- _Assignment_
Count how many lines in the data hold "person". Only the number.

Stored dataset items:
···
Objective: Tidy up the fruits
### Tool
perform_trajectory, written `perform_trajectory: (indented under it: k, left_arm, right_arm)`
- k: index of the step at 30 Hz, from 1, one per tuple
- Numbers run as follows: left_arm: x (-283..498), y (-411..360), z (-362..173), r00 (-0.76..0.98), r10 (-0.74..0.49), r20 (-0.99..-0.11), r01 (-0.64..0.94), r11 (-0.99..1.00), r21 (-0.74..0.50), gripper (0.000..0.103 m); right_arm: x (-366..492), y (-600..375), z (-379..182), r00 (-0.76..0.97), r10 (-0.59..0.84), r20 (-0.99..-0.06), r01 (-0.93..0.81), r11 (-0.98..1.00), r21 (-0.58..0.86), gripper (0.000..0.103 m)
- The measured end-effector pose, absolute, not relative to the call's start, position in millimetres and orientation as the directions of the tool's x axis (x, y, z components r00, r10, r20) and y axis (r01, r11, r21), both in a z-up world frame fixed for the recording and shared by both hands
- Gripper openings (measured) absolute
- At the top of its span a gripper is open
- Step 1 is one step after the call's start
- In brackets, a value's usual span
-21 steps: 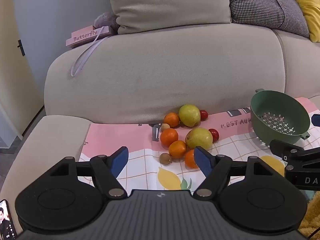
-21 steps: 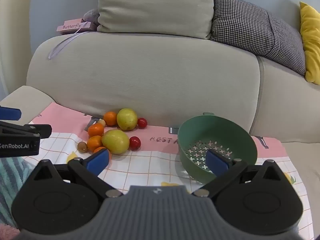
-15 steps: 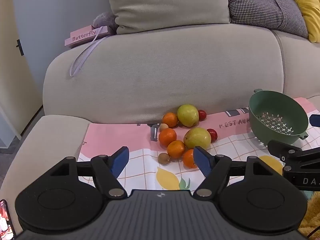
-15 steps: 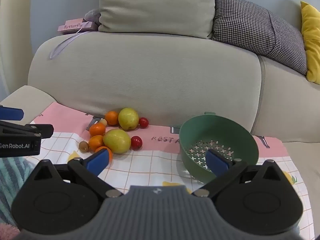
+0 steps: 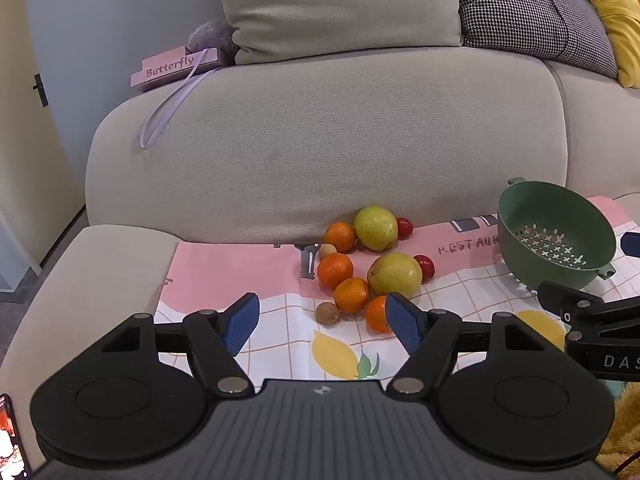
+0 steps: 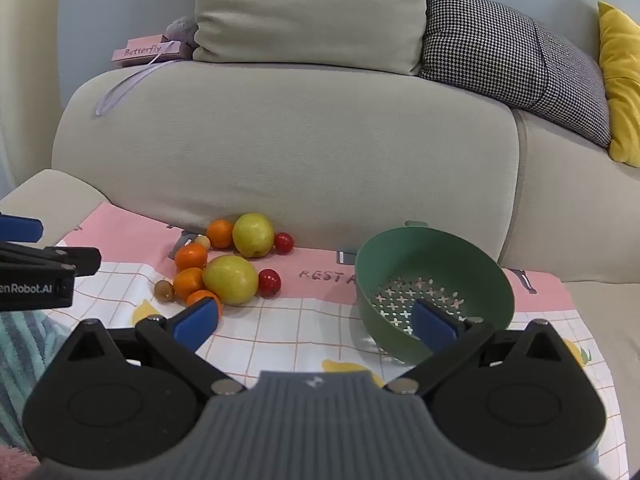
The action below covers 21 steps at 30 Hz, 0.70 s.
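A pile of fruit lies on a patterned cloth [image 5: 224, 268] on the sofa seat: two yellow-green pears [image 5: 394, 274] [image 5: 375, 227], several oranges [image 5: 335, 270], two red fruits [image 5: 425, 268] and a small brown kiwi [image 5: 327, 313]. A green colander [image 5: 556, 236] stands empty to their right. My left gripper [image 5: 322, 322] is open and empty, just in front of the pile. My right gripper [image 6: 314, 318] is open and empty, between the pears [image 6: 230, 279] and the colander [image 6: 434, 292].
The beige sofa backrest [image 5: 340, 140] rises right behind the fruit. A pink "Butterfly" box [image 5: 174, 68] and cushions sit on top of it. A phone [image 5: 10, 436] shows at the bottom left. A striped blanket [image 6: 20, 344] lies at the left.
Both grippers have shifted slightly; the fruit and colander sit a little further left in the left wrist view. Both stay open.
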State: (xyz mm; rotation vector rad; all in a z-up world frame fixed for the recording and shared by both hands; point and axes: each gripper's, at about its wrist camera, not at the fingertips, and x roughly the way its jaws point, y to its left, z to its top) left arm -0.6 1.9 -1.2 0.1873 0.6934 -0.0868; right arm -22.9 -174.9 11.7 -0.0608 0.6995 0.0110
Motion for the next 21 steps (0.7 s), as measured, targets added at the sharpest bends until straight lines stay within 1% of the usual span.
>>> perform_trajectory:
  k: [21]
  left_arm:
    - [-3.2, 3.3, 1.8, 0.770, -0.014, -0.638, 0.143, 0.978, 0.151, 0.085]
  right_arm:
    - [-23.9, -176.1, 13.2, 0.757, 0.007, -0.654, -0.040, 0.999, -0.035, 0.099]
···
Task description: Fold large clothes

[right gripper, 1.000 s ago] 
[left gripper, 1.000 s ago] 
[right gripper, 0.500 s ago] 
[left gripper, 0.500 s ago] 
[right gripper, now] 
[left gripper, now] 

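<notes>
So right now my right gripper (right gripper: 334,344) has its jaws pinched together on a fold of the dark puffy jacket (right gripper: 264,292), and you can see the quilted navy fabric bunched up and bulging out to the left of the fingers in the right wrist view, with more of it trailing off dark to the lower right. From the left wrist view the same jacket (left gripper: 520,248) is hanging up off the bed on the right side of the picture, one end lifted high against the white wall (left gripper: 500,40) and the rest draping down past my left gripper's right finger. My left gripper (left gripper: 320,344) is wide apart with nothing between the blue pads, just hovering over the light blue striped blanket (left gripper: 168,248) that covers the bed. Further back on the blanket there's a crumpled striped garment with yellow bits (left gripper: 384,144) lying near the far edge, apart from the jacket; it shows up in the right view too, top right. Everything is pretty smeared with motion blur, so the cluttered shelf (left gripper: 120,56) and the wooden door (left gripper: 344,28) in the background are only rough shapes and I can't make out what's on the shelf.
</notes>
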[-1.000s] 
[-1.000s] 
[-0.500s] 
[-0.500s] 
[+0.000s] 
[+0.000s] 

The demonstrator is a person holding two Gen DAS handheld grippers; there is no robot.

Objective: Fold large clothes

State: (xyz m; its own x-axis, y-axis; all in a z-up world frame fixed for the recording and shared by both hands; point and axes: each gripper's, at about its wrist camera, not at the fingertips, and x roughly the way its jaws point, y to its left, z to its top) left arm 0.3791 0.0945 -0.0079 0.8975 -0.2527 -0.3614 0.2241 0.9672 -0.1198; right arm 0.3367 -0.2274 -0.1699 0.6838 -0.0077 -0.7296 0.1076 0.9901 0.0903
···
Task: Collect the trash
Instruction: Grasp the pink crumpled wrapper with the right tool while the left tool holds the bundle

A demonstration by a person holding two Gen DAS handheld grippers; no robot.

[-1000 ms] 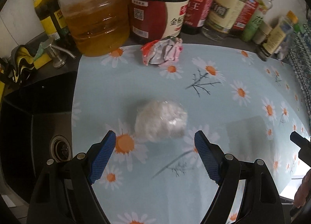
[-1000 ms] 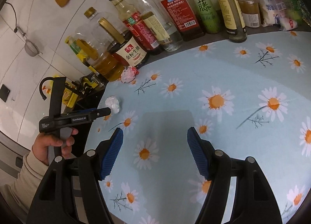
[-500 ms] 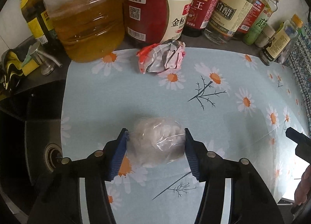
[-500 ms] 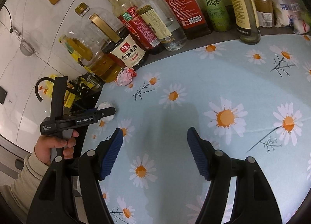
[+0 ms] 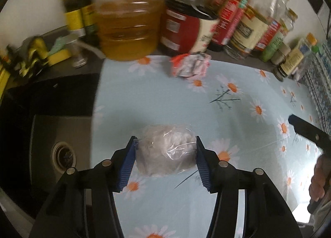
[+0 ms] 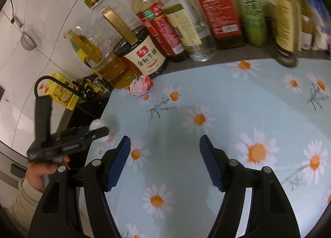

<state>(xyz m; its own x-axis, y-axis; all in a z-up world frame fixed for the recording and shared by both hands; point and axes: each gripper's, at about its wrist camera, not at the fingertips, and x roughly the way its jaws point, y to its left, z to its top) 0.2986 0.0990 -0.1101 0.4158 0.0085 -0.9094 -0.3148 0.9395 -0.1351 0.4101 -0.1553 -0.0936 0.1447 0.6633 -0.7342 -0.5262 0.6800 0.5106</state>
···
- _Answer box_
2